Human tuberculosis is currently the infectious disease that kills the most, with an estimated 1.8 million deaths in 2015, surpassing even deaths associated with HIV/AIDS. Recently, only a few new drugs have been developed and no new vaccine is in the horizon. It is believed that our lack of understanding of Mycobacterium tuberculosis and of the disease is largely responsible for our current failure in developing new drugs and vaccines. Our research is aimed at mapping and understanding how M. tuberculosis acquires nutrients during infection, how these are metabolised, and finally how antibiotics act against this bacterium. This is particular important, as M. tuberculosis is very different from the vast majority of other bacteria that cause human disease. One key aspect of our research which is almost unique is the use of a chemical method, called mass spectrometry, to try to understand M. tuberculosis metabolism and antibiotic action.

Technical Summary

This work was supported by the Francis Crick Institute which receives its core funding from the UK Medical Research Council (FC001000), the Wellcome Trust (FC001000),and Cancer Research UK (FC001000)
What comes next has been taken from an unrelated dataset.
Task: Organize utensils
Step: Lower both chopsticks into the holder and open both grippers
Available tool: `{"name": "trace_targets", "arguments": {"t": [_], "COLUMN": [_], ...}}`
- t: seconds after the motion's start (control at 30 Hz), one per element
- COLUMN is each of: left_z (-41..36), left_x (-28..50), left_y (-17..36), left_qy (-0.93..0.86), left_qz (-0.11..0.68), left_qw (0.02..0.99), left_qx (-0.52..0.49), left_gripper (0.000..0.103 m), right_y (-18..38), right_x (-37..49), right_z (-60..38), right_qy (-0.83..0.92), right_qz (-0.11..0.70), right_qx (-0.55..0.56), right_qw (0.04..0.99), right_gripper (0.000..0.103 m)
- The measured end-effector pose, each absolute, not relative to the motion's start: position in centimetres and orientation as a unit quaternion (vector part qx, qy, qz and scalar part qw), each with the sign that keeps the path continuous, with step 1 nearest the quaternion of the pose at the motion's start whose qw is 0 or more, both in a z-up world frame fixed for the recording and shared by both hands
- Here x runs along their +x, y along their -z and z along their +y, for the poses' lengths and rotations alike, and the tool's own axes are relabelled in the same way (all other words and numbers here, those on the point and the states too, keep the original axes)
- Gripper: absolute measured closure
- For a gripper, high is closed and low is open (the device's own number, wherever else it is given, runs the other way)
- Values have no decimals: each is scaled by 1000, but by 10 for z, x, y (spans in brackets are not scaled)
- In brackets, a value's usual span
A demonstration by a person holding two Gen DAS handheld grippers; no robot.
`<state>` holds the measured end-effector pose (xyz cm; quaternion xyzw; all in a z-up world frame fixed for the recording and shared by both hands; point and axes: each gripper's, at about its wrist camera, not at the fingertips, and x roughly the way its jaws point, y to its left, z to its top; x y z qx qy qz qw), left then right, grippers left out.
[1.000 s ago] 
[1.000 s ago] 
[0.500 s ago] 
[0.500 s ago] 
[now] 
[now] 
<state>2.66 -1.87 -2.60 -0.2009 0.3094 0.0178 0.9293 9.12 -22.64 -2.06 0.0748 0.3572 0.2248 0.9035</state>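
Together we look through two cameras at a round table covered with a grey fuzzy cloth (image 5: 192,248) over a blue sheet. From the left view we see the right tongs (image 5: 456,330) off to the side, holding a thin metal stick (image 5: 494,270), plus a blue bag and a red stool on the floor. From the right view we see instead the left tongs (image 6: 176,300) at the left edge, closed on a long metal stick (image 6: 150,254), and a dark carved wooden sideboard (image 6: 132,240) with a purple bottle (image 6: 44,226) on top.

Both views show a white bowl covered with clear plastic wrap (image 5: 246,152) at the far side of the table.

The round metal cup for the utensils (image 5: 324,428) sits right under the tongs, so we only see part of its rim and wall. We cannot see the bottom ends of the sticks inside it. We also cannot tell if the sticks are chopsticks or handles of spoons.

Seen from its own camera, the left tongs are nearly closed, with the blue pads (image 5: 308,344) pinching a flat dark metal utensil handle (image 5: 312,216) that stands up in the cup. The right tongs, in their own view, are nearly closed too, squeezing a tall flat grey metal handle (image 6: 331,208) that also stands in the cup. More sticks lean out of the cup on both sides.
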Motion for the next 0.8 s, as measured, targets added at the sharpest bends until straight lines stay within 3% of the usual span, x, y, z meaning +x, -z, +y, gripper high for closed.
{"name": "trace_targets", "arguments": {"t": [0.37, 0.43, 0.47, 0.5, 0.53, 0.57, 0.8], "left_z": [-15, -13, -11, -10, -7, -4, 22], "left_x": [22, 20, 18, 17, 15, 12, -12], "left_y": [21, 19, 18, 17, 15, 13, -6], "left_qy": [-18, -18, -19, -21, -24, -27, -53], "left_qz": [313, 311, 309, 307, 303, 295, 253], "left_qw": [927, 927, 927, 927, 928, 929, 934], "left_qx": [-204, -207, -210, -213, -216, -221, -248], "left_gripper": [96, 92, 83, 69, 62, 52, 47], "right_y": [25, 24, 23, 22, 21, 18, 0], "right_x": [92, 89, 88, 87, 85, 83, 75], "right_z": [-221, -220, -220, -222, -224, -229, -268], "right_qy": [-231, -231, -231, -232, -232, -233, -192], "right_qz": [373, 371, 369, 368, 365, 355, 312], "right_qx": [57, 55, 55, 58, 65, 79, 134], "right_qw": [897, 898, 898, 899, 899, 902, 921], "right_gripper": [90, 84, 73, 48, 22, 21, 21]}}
Despite significant progress in tuberculosis research in the last decades we still fail to understand basic principles of the disease. Lack of basic understanding of Mycobacterium tuberculosis is thought to be one of the main reasons why we experience a number of difficulties in developing new drugs and new vaccine candidates. As tuberculosis continues to kill nearly 2 million people per year and multi-drug resistance is on the rise, we urgently need new research approaches to accelerate the development of novel treatments to revert this epidemic.
We aim to uncover and characterize metabolic components from M. tuberculosis responsible for its unique ability to survive in humans and cause disease. In addition, we are interested in understanding how antibiotics act against M. tuberculosis, how is resistance developed and how we can accelerate the discovery of novel and improved antibiotics. To do this in an effective and unbiased fashion we take advantage of liquid chromatography-mass spectrometry metabolomics, as our chief experimental technique. Metabolomics allows simultaneous, unbiased, and quantitative interrogation of hundreds of small molecules in parallel, which in turn allow us to examine mycobacterial metabolism at very high resolution.
Enzymes are responsible for most of the activities in any cell, from bacteria to man. We are particularly interested in novel enzymes from M. tuberculosis that likely belong to novel metabolic pathways. In addition, some of these essential enzymes will lack counterparts in humans and therefore might represent attractive new targets for antibiotic development.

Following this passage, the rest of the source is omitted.